** WORK INSTRUCTIONS **
Your task is to transcribe the data exactly while omitting each picture.

** DATA BELOW **
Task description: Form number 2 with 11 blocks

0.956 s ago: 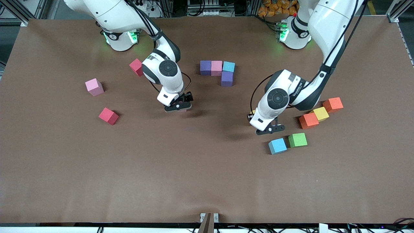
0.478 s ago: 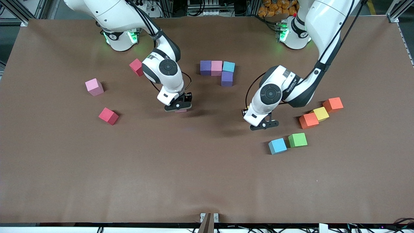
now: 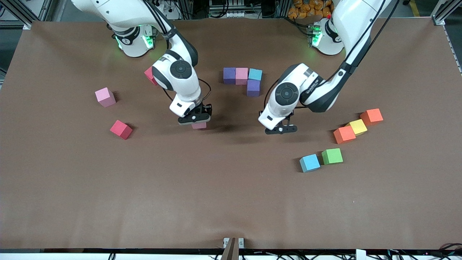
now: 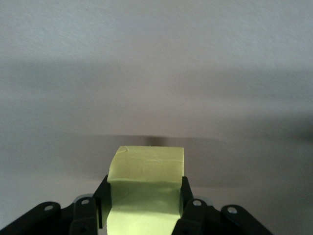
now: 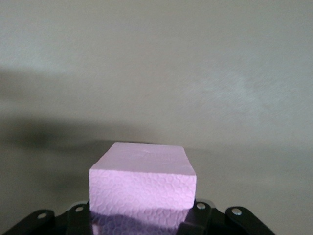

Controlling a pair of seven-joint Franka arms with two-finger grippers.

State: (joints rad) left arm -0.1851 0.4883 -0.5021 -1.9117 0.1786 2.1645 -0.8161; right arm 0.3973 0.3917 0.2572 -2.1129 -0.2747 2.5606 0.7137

** EXERCISE ANSWER **
Task description: Form number 2 with 11 blocks

0.956 s ago: 
0.478 s ago: 
now: 
now: 
now: 

Controlling a pair of seven-joint Franka arms with two-finger grippers.

State: (joints rad) left arm -0.1851 0.4883 -0.5021 -1.9117 0.1786 2.1645 -0.8161; right arm 0.3973 0.3917 0.2572 -2.1129 -0.2747 2.5606 0.7137

No more output is needed.